November 15, 2016. By John Wolfsberg:
The bond market has witnessed a significant back up in yields as a result of the surprising win by Donald Trump in last week’s Presidential election. Going into Tuesday, the market had been positioned for a Clinton win, but as results came in traders scrambled to unwind trades and reposition portfolios (similar to the BREXIT vote result in June) in preparation for a very different policy agenda. At present, the market seems to be taking the position that many (if not all) of Trump’s campaign proposals for growth will be enacted as promised and will lead to higher debt, deficits, and inflation.
In light of these events, we thought we would (very) briefly discuss a few of Trump’s proposals and potential implications regarding the following:
Trump has proposed a reduction in both corporate and individual income tax rates. The proposal is hoped to spur growth as U.S. corporations would be in a better position to compete with foreign companies that are currently subject to lower tax rates. Individuals would see their disposable income increase thus increasing their spending power. The move would also incentivize U.S. corporations to repatriate more of their profits to the U.S. as it is earned rather than leave it overseas to avoid the higher rate. In addition to the drop in corporate rates, a one-time tax of 10% is being proposed as an incentive to repatriate existing cash (prior earnings) currently held overseas (estimated by some to be as high as $2.6 Trillion). The market’s concern is that the additional disposable income for individuals could lead to higher prices (read inflation). In addition, a reduction in tax rates of this magnitude (corporate from 35% to 15% and individual maximum rate from 39.6% to 33%) would significantly reduce revenues and potentially increase deficits.
Trump has proposed a potential tariff on imports in an effort to level the playing field with other countries, specifically those viewed as manipulating their currency in order to make their exports cheaper. Such a tariff would likely put upward pressure on import prices and potentially lead to trade wars or a worsening of trade relations.

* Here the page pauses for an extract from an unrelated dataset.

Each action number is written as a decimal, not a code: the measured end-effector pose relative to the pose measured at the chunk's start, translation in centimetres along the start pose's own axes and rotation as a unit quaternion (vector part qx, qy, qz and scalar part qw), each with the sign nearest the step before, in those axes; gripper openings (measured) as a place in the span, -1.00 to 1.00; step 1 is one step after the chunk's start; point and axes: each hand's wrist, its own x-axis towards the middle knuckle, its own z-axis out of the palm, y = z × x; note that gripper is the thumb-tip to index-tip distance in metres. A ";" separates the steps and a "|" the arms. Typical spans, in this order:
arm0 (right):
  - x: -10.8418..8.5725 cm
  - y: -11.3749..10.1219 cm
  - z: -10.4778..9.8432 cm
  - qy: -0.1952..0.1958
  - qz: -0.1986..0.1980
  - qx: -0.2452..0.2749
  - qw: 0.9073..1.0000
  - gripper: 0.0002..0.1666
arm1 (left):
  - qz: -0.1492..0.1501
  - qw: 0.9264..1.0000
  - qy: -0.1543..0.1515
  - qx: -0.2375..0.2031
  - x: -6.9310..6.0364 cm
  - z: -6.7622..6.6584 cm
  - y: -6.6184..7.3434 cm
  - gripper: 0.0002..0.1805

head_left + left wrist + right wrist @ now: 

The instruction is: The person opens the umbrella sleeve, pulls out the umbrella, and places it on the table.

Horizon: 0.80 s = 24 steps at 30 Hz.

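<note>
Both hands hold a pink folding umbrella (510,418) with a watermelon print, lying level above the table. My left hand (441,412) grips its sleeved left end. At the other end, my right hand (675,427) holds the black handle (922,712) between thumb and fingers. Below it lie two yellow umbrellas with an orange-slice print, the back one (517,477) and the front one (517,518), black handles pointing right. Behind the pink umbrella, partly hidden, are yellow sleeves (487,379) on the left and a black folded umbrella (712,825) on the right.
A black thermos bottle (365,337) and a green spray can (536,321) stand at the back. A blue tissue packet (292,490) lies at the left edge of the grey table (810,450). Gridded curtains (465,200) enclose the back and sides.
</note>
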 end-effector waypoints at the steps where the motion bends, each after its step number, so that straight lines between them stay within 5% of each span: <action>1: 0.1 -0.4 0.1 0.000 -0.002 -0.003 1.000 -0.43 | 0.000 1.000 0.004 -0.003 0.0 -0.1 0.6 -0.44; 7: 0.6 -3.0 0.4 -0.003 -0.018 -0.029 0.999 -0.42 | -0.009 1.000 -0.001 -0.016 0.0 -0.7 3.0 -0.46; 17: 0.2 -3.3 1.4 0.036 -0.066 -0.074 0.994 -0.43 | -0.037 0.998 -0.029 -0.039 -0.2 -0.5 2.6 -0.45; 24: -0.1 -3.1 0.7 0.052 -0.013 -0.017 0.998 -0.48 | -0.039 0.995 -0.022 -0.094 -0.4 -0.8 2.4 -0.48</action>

One of the cornerstones of Trump’s campaign is infrastructure spending. His proposal to spend $1 trillion over the next 10 years on infrastructure projects would create jobs and spur growth across a variety of industries. The obvious concern here is the overall cost of the program and how it would be financed. While there has been some discussion on potential revenue sources (for example a one-time repatriation of foreign cash by corporations at a 10% tax rate) the plan still lacks significant details on funding and projected revenues. Accordingly, the market is viewing this proposal as virtually a dollar for dollar increase in debt.
Another key component of Trump’s campaign is his stance on immigration. While perhaps not having as material an impact on the market as his other proposals, any reduction in this pool of lower wage workers could have the unintended consequences of increasing costs in sectors where there is a concentration of such workers.
We have a couple of thoughts with regard to the market’s view of Trump’s proposals and their implications. First, the market seems to be assuming that all of his campaign proposals will be enacted in full, which is probably unlikely in our opinion. While some of the proposals may get pushed through (in some form) many are short on details and may be difficult to justify after looking at the true cost of the program. While Trump should benefit from a Republican Congress, he will likely see resistance from those members reluctant to add to our national debt. Second, (and we have talked about this in the past), the U.S. has a wall of debt coming due over the next 5 years (approximately $6.5 trillion) which will have to be refinanced. Every basis point increase in interest rates means higher financing costs for the U.S. thus adding to the overall debt burden. The investor base for U.S. Treasuries is aware of this and would likely demand higher yields as this debt is refinanced thus exacerbating the problem. We would expect both Congress and the President to consider this when proposing any program that would lead to additional debt issuance or deficits.
There are many more questions than answers at this point with regard to these proposals and how they might impact growth, our nation’s debt, inflation, and ultimately interest rates. For now, the market is taking a “sell now and ask questions later approach”. Looking ahead, much will depend on the priorities of the new administration and details associated with these proposals…structure, costs, funding etc.
While our portfolios are not completely immune to the back up in rates, we have kept our durations below that of the benchmark which has helped during the recent sell-off. Our allocation to short-term bonds and/or ultra-short bond funds does provide us with “dry powder” should interest rates continue to move higher. We will continue to monitor the market and deploy funds during sell-offs we feel are excessive.